◆ EXERCISE BRIEF
Each line of the material below needs to be returned exactly as written.

◆ DATA SECTION
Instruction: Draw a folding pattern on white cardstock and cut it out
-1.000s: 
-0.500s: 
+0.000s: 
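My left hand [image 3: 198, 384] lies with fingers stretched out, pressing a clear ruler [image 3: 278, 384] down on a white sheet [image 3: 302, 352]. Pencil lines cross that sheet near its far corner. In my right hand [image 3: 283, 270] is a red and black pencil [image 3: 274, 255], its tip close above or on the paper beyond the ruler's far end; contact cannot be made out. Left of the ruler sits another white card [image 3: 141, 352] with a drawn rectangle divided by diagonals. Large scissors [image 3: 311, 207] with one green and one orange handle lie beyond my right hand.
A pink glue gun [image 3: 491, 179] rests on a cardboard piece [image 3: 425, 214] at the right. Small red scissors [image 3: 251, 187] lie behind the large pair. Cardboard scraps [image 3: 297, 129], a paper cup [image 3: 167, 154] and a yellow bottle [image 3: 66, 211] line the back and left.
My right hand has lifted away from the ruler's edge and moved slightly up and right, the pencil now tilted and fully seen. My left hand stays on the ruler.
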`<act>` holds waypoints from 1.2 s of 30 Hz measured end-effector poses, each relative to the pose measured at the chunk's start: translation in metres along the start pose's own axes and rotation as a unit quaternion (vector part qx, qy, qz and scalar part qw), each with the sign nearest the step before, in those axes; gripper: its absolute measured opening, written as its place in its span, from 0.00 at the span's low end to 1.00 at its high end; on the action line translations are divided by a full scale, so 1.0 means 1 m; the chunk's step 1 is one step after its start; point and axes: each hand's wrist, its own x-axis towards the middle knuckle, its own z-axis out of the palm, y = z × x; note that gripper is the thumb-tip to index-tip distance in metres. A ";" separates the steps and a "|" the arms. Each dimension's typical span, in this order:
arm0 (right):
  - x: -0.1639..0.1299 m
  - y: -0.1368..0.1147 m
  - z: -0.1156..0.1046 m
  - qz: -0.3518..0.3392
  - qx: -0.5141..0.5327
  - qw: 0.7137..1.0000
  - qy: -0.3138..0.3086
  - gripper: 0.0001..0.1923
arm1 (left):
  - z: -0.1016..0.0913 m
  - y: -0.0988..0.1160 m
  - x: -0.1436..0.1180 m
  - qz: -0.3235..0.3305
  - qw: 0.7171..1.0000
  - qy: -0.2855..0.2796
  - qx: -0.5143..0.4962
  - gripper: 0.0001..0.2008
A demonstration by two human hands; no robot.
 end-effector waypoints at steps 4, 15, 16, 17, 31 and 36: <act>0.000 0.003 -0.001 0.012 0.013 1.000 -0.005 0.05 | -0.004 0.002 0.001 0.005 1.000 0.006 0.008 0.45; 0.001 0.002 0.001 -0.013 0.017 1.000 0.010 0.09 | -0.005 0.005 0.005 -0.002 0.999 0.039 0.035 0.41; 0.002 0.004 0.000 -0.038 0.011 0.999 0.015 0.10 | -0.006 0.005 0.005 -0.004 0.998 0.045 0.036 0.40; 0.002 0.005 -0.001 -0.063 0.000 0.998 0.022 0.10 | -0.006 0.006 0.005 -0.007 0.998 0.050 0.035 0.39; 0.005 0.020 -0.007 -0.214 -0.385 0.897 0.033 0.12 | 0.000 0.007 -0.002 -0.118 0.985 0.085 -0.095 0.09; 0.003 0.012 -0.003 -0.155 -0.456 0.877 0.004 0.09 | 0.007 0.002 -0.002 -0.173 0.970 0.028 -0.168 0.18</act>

◆ WRITTEN RESPONSE
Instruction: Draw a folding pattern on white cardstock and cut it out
-1.000s: 
-0.500s: 
+0.000s: 
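My left hand [image 3: 198, 384] lies with fingers stretched out, pressing a clear ruler [image 3: 278, 384] down on a white sheet [image 3: 302, 352]. Pencil lines cross that sheet near its far corner. In my right hand [image 3: 283, 270] is a red and black pencil [image 3: 274, 255], its tip close above or on the paper beyond the ruler's far end; contact cannot be made out. Left of the ruler sits another white card [image 3: 141, 352] with a drawn rectangle divided by diagonals. Large scissors [image 3: 311, 207] with one green and one orange handle lie beyond my right hand.
A pink glue gun [image 3: 491, 179] rests on a cardboard piece [image 3: 425, 214] at the right. Small red scissors [image 3: 251, 187] lie behind the large pair. Cardboard scraps [image 3: 297, 129], a paper cup [image 3: 167, 154] and a yellow bottle [image 3: 66, 211] line the back and left.
My right hand has lifted away from the ruler's edge and moved slightly up and right, the pencil now tilted and fully seen. My left hand stays on the ruler.
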`<act>` holds waypoints from 1.2 s of 30 Hz measured end-effector poses, each relative to the pose measured at the chunk's start: translation in metres along the start pose's own axes and rotation as a unit quaternion (vector part qx, qy, qz and scalar part qw), each with the sign nearest the step before, in those axes; gripper: its absolute measured opening, written as its place in its span, from 0.00 at the span's low end to 1.00 at its high end; on the action line translations are divided by a full scale, so 1.0 means 1 m; the chunk's step 1 is one step after its start; point and axes: each hand's wrist, its own x-axis towards the middle knuckle, its own z-axis out of the palm, y = z × x; note that gripper is the thumb-tip to index-tip distance in metres. A ";" separates the steps and a "|" the arms. Each dimension's typical span, in this order:
arm0 (right):
  - x: -0.1639..0.1299 m
  - y: -0.1368..0.1147 m
  - z: -0.1156..0.1046 m
  - qz: -0.3518..0.3392
  - qx: -0.5141..0.5327
  - qw: 0.7137..1.0000
  - qy: -0.3138..0.3086
  - gripper: 0.0001..0.1923
arm1 (left):
  - z: -0.1016..0.0913 m
  - y: -0.0988..0.1160 m
  - x: -0.1436..0.1180 m
  - qz: -0.3235..0.3305
  - qw: 0.7171..1.0000
  - qy: -0.2855..0.2796
  - qx: -0.5143..0.4962
  - gripper: 0.0001..0.2008
A demonstration by two human hands; no robot.
 end-effector waypoints at steps 4, 15, 16, 17, 31 and 36: <act>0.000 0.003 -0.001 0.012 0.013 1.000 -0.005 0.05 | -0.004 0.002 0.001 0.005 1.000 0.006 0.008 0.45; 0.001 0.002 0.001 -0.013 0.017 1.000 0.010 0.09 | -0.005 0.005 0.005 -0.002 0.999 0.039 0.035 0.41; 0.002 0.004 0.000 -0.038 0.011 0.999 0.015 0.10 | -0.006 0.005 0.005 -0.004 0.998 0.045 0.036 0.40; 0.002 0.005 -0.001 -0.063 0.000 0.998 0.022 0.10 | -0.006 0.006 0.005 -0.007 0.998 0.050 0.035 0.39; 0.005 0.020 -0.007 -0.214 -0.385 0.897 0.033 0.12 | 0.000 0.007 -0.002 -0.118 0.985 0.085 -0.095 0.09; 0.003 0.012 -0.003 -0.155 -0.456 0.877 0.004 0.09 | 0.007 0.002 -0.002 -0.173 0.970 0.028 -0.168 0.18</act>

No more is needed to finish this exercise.